No, there’s really, really not anything special about you. Don’t even try to think about it logically, because that’s not how his brain works. Whatever he’s getting from you, he has decided it’s worth it. Narcissits don’t have an inner life like regular people do. That is, if you leave them alone in a silent room, it’ll drive them buggy because there’s no there there. Perhaps what he gets from you is simply companionship. Perhaps you’re willing to talk about his favorite subject–him. Perhaps nobody will put up with him.

But regardless of what it is, it’ll stop. Narcissists aren’t into anything for the long haul. They put people on pedestals (for whatever warped reason) and they knock them down from pedestals just as easily. You’re going to be left holding the pieces and wondering why you stopped “being special.”

He’s not going to change. Ever. I know it’s not easy to come to terms with. I’ve been dealing with that for the past several years. My mother is always going to be this way. Always. She’s never going to be a normal person. She’s never going to be not exhausting. She’s never going to grasp that she’s not the center of the universe. When my sister was burned severely on her arm and face and hospitalized, mom could only talk about how difficult it was for her. She never commented on how difficult/painful it was for my sister. And that’s how it’ll be forever. It sucks. But there it is.

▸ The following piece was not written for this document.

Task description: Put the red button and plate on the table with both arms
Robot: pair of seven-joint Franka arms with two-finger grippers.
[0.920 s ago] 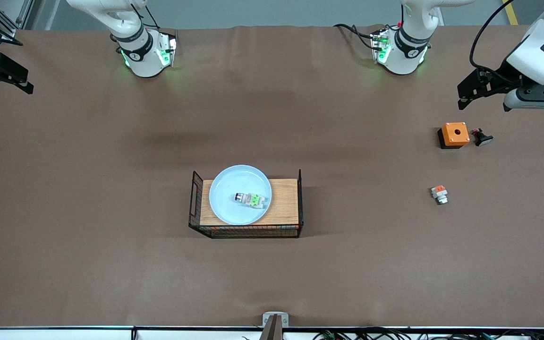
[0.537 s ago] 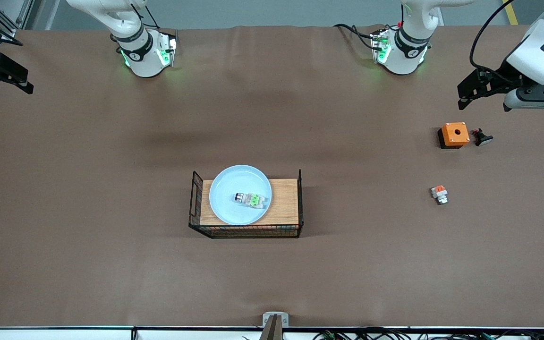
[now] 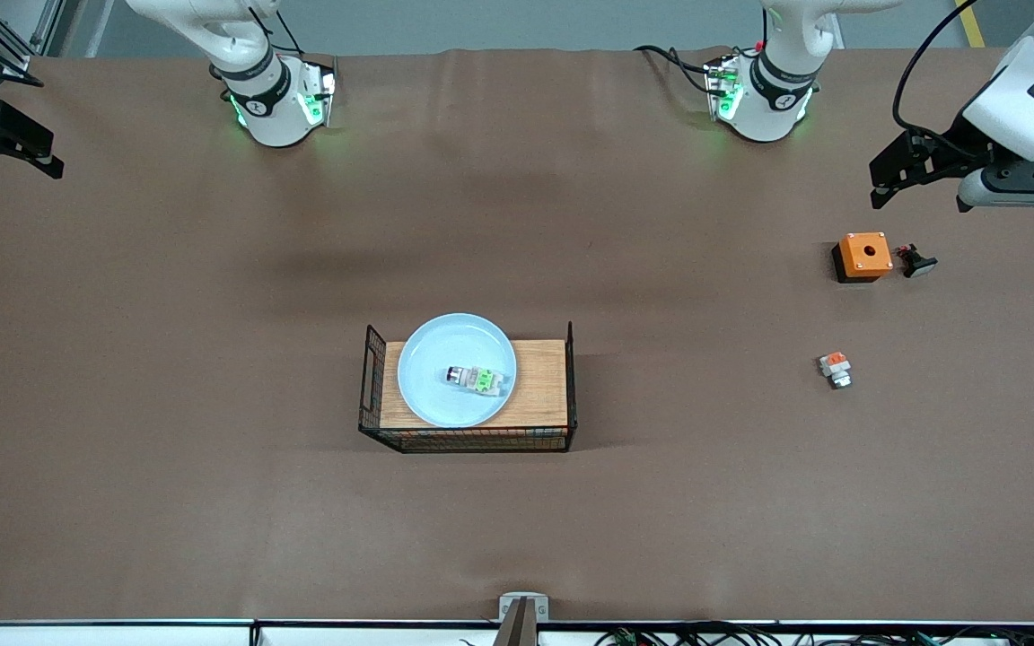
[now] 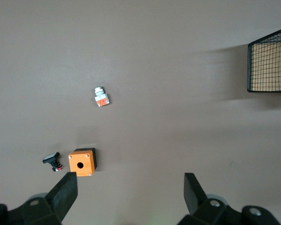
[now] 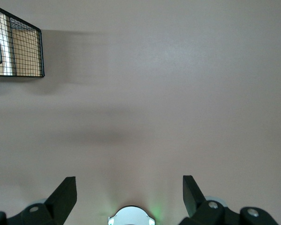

Wait, you’ve got a young daughter? I’m going to jump on the ‘Leave. Now’ bandwagon. He doesn’t have to mistreat her directly, though I’m sure he does in small ways, he just has to mistreat you in front of her.

Blackberry is certainly doing that now!

Yeah, the use is for insurance and research purposes - like I said it’s much easier to punch a number into a spreadsheet than a personality. But it’s not to give you more information about the person. It gives you less.

And I sure hope you could make some predictions about somebody based on whether they can be described by five of nine sentences in a book, and you’d probably be right - except where you’re wrong. Which is pretty much what you’re saying about your bf - wow he fits so well (except where he doesn’t).

Anyway I know it sounds like I’m being picky and bitchy - but you’re talking about making huge decisions based on what amounts to little more than the results of a Cosmo Quiz and what people you’ve never met are saying about other people you’ve never met who may or may not be like your bf in various ways. This is deep important stuff, and if you can’t look into your own heart and your own experiences and see all the complexities of your and his existence, or be strong enough to make a decision based on what you understand - then you’d probably be helped by thinking about those very profound issues for a while.

Read some good literature - I dunno like Madame Bovary - if you want some insight. Read psychologists or the old psychoanalysts - they may have been wrong in so many ways, but they thought deeply into the nature of personality in ways the DSM was never meant to. The DSM is for something else altogether.

What’s special about you is, you’re the one trying to leave him. If you leave him, that makes him feel bad about himself, like he suspects he really is bad. If you stay, then he can tell himself that he’s not that bad after all.

This is the scariest thing you’ve posted. You and your daughter are in genuine danger.

As I’m typing this, there’s a man in Connecticut who’s holding his wife hostage. He says the police may push him until he hurts her - it’s all their fault. One of his demands is that the judge from their divorce come back and remarry him. I’m sure the DSMV would have something useful to say about this guy too. I wonder how many times his wife told herself, “he’s great except for …”

In my experience, it gets worse with age. Starting at about mid-life crisis point (when they start to have to question their beliefs regarding age and attractiveness) and getting steadily worse as age and absentmindedness and the selfishness you get as you decide life is too short to put up with other people’s bullshit sets in. All of this is pretty normal stuff - pretty much everyone goes through it - but with someone starting with BPD its harder to fight.